Faster normalXAngle --> faster sin,cos,tan
Further experimentation with the profiler tells me that our lookup-table sin and cos are actually slower than an expanded polynomial version, I suspect this is due to occasional cache misses. However, the faster normalRelativeAngle code is still useful, here are my latest sin/cos implementations:
public static final double sin(double d) { d += Math.PI; double x2 = Math.floor(d*(1/(2*Math.PI))); d -= x2*(2*Math.PI); d-=Math.PI; x2 = d * d; return //accurate to 6.82e-8, 3.3x faster than Math.sin, //faster than lookup table in real-world conditions due to no cache misses //all values from "Fast Polynomial Approximations to Sine and Cosine", Garret, C. K., 2012 (((((-2.05342856289746600727e-08*x2 + 2.70405218307799040084e-06)*x2 - 1.98125763417806681909e-04)*x2 + 8.33255814755188010464e-03)*x2 - 1.66665772196961623983e-01)*x2 + 9.99999707044156546685e-01)*d; } public static final double cos(double d) { d += Math.PI; double x2 = Math.floor(d*(1/(2*Math.PI))); d -= x2*(2*Math.PI); d-=Math.PI; d *= d; return //max error 5.6e-7, 4x faster than Math.cos, //faster than lookup table in real-world conditions due to less cache misses //all values from "Fast Polynomial Approximations to Sine and Cosine", Garret, C. K., 2012 ((((- 2.21941782786353727022e-07*d + 2.42532401381033027481e-05)*d - 1.38627507062573673756e-03)*d + 4.16610337354021107429e-02)*d - 4.99995582499065048420e-01)*d + 9.99999443739537210853e-01; }
Upon doing my own research (heavy googling) I've decided to try a modified version of the LUT code for now. The key difference is the overall footprint is much smaller than the original implementation, hopefully allowing it to remain in memory. I'm doing this by reducing the number of divisions pretty drastically, storing the values as single-precision, and then doing linear interpolation between the nearest two divisions to get the final output. The asymptotic functions will use polynomial implementations, because I fear the interpolation will totally wreck accuracy. And of course, testing will prove whether this is a good approach or not.

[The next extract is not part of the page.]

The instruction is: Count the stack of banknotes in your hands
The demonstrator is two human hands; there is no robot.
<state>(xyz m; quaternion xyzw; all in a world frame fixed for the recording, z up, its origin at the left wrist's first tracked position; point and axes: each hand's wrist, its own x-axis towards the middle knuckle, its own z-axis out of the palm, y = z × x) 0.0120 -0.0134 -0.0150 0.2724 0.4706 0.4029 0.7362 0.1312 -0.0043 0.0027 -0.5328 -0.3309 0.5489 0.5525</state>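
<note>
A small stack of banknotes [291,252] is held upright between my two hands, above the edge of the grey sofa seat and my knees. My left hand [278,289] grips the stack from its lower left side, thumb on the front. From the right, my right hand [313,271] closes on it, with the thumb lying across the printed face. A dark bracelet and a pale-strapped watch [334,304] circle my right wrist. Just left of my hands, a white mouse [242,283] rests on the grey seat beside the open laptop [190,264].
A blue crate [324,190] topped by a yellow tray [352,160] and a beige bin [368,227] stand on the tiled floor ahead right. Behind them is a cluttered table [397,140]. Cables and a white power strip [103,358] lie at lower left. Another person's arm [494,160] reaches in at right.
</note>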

Have a look at Polynomial Approximations to Sine and Cosine. This uses no memory and is even faster than the lookup table approach. Skilgannon uses this as far as I know.

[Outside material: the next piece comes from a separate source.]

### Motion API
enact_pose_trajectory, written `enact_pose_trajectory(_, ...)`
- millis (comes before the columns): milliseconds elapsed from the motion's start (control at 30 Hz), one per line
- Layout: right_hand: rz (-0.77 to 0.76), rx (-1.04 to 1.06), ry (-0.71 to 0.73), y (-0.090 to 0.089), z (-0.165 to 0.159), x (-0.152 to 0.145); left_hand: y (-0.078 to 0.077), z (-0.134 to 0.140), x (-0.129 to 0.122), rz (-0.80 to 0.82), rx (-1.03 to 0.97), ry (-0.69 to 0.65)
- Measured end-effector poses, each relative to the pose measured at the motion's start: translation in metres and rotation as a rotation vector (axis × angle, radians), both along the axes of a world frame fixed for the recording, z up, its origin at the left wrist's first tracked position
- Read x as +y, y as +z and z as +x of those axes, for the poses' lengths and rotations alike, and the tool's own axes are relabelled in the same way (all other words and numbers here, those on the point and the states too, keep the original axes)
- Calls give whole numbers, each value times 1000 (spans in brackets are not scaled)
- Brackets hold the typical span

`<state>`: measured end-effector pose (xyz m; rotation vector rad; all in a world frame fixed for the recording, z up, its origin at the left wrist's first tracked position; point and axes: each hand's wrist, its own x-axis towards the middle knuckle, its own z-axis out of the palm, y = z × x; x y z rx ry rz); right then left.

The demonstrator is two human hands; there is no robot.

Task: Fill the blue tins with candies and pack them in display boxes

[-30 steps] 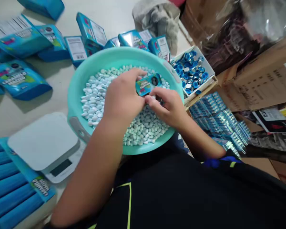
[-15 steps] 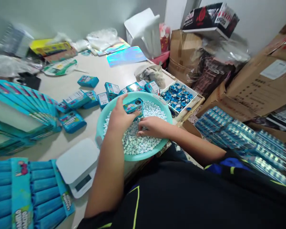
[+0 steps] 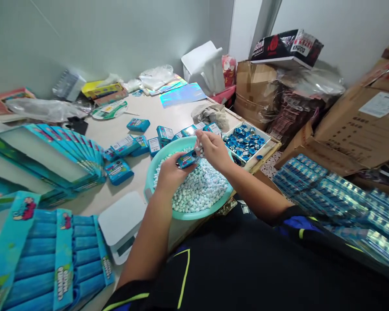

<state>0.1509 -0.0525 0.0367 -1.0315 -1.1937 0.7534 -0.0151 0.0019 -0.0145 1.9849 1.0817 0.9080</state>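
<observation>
A turquoise basin (image 3: pixel 148 175) holds many small white candies (image 3: pixel 201 196). Over its middle, my left hand (image 3: pixel 172 172) grips a small blue candy box (image 3: pixel 187 159), tilted with one end toward my right hand. My right hand (image 3: pixel 211 149) is closed around some white candies (image 3: pixel 200 151) just above that end of the box; a few show below the fingers. Behind the basin lie several more blue boxes (image 3: pixel 164 134). To the right, a white tray (image 3: pixel 268 139) holds blue and silver round caps (image 3: pixel 245 141).
A white scale (image 3: pixel 121 220) stands left of the basin. Display cartons of blue boxes (image 3: pixel 40 255) and a row of folded cartons (image 3: pixel 68 155) fill the left side. Cardboard boxes (image 3: pixel 350 125) and shiny blue packs (image 3: pixel 330 194) crowd the right. A grey cloth (image 3: pixel 210 114) lies behind the tray.
My right hand has come up out of the candies with some in its fingers, to the box. My left hand has lowered and tilted the box. The view has shifted.
</observation>
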Motion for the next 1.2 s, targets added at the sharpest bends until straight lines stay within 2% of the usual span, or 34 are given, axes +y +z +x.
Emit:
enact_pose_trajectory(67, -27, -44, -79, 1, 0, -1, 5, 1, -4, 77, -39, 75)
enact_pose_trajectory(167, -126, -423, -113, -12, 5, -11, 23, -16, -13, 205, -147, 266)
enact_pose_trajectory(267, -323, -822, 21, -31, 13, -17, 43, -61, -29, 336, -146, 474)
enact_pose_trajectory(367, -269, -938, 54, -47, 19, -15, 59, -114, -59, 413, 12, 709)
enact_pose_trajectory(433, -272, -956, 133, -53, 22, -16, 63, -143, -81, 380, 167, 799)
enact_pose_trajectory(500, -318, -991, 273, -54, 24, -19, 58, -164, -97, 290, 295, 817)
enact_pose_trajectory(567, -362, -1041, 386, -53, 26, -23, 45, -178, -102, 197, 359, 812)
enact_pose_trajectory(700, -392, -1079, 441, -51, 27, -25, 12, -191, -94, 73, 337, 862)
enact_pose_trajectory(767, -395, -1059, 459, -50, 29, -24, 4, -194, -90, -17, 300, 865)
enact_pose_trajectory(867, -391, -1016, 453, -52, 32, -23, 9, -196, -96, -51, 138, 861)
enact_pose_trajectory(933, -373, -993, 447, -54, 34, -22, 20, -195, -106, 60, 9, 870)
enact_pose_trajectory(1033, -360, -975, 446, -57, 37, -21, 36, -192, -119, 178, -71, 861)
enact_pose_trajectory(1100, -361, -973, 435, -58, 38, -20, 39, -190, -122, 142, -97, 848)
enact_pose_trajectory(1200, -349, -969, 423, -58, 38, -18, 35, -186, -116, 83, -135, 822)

Also have a look at Chebyshev Approximation (http://metamerist.com/cheby/example38.htm archive) which works pretty well for atan, asin and acos.

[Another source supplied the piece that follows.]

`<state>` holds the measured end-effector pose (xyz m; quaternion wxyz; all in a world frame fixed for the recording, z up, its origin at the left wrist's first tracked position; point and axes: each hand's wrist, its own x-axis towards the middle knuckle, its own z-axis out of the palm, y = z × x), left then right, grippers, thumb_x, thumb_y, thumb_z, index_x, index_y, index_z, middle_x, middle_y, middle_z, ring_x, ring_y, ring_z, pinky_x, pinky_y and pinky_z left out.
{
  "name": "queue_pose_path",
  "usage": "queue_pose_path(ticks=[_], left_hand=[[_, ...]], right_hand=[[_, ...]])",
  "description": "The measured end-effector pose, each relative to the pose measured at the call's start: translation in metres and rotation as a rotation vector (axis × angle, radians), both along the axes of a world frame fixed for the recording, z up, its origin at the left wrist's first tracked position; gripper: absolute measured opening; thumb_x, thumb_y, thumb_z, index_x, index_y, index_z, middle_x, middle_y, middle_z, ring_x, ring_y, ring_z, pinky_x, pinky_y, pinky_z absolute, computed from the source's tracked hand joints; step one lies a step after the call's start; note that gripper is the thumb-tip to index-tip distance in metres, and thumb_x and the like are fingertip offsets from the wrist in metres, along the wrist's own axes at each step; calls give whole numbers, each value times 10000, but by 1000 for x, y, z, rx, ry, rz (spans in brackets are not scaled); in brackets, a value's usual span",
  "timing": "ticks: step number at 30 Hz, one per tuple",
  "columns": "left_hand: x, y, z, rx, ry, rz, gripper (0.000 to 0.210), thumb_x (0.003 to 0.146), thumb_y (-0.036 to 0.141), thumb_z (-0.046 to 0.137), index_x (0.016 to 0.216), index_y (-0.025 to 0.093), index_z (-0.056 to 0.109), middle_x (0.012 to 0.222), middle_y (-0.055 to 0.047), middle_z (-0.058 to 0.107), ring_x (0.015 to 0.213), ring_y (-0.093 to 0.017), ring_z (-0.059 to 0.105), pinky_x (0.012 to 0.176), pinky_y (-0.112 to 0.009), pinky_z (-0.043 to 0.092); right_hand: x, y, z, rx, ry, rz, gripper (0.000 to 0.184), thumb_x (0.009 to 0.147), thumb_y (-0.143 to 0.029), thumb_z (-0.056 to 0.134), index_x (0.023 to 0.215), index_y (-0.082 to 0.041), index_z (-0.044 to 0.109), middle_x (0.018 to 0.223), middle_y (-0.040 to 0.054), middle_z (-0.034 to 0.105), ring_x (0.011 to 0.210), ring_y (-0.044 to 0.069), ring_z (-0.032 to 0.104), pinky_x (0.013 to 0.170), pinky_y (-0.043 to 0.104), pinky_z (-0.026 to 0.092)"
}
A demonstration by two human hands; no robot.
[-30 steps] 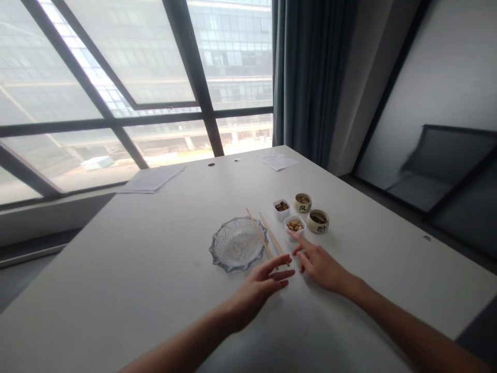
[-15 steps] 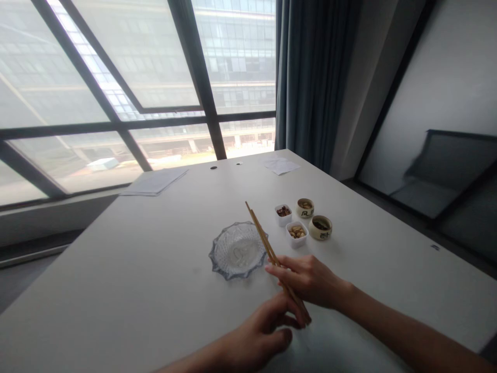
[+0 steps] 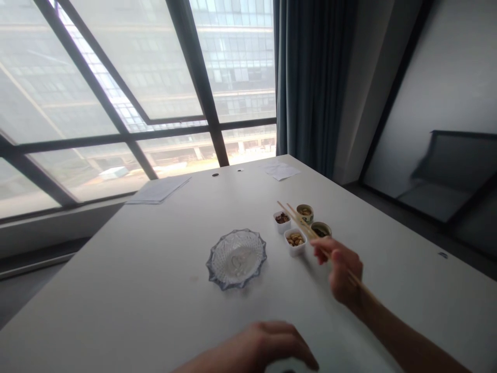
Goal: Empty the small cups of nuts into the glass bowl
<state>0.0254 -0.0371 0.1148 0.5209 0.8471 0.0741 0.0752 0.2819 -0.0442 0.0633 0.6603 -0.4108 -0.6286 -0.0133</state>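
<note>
A pair of wooden chopsticks (image 3: 301,224) is held in my right hand (image 3: 341,264), their tips parted above the small containers. Under and beside them are a white cup of dark reddish-brown pieces (image 3: 282,223) and a white cup of light brown pieces (image 3: 295,243). Close to my right fingers, one round cream pot (image 3: 326,228) is partly covered by the hand; a second pot (image 3: 305,211) stands behind it. My left hand (image 3: 272,344) is low at the bottom edge, holding nothing, its fingers loosely curved and apart. A scalloped clear glass dish (image 3: 213,267) sits left of the cups.
All of this stands on a white table (image 3: 135,290). Papers (image 3: 161,190) lie at its far left and another sheet (image 3: 282,171) at the far right. Windows (image 3: 155,62) and a dark blue curtain (image 3: 310,77) rise beyond the table.
My right hand has moved right with the chopsticks, from beside the glass dish to over the cups, and the tips have spread. My left hand has let go of their rear ends and dropped lower.
</note>
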Motion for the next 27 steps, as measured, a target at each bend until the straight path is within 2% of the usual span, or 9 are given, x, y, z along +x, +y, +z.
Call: queue_pose_path(ticks=[2, 4, 6, 9, 11, 14, 20, 24, 27], left_hand=[[1, 14, 9, 153, 18, 203, 345, 986, 160, 590, 1301, 266, 683, 1239, -65, 750, 1148, -222, 715, 1065, -331, 533], [9, 41, 15, 319, 66, 381, 424, 980, 192, 618, 1390, 300, 615, 1317, -39, 724, 1208, -225, 685, 1086, -372, 529], [25, 78, 17, 518, 221, 509, 498, 999, 274, 653, 1483, 319, 542, 1428, -41, 670, 1287, -251, 649, 1125, -427, 511], [60, 135, 15, 611, 312, 579, 589, 986, 286, 722, 1531, 236, 506, 1524, -129, 578, 1351, -309, 597, 1143, -499, 491], [84, 168, 10, 655, 368, 597, 482, 1012, 324, 718, 1453, 190, 577, 1519, -144, 552, 1340, -333, 589, 1103, -568, 505], [113, 202, -1, 672, 460, 597, 402, 1041, 354, 687, 1393, 175, 615, 1418, -130, 611, 1218, -295, 655, 1008, -516, 575], [140, 237, -23, 573, 628, 559, 360, 1044, 362, 684, 1341, 162, 641, 1338, -113, 652, 1138, -273, 687, 951, -472, 603], [141, 242, -32, 498, 615, 606, 362, 1043, 368, 685, 1336, 159, 645, 1337, -108, 653, 1141, -282, 686, 951, -473, 603], [135, 242, -30, 442, 559, 648, 361, 1043, 363, 684, 1338, 160, 642, 1333, -111, 654, 1134, -275, 688, 946, -470, 605]], right_hand=[[21, 7, 4, -33, 389, -21, 240, 1097, -343, 424, 1119, -224, 631, 720, -8, 647, 554, 147, 553, 550, 275, 450], [41, 16, 7, -37, 755, -15, 240, 980, -468, 648, 942, -232, 628, 662, -19, 669, 518, 144, 567, 514, 261, 448], [59, 24, 8, -25, 890, -6, 366, 914, -579, 695, 849, -225, 631, 628, -17, 671, 482, 131, 554, 480, 246, 429], [78, 34, 6, -58, 1037, 51, 512, 868, -702, 677, 834, -192, 701, 657, 19, 712, 446, 110, 538, 454, 239, 424], [87, 38, 4, -112, 1132, 114, 600, 878, -741, 629, 855, -155, 757, 710, 79, 753, 461, 117, 564, 461, 247, 448], [98, 43, 1, -191, 1244, 221, 699, 964, -740, 489, 880, -120, 801, 769, 157, 784, 498, 137, 601, 471, 254, 470], [110, 48, 0, -235, 1388, 335, 702, 1113, -548, 261, 857, -158, 785, 759, 144, 791, 460, 116, 552, 440, 224, 429], [112, 50, -1, -229, 1446, 332, 637, 1102, -569, 365, 730, -187, 713, 707, 119, 783, 467, 115, 585, 427, 207, 417], [111, 51, -3, -249, 1462, 314, 640, 1082, -613, 419, 743, -168, 730, 691, 129, 781, 504, 123, 652, 434, 195, 443]])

That is what I'm referring to as the "polynomial implementation" above. My intuition is that the LUT version is only slower in practice because it gets evicted out of the cache due to being so large. I haven't done a side-by-side comparison test yet, but I've shrunk it by roughly a factor of 32 from the smallest version I've seen on this page, and I've added a couple other tricks to reduce the calculations required to find the lookup index. Once I truly need the speed boost I'll begin benchmarking the two against each other.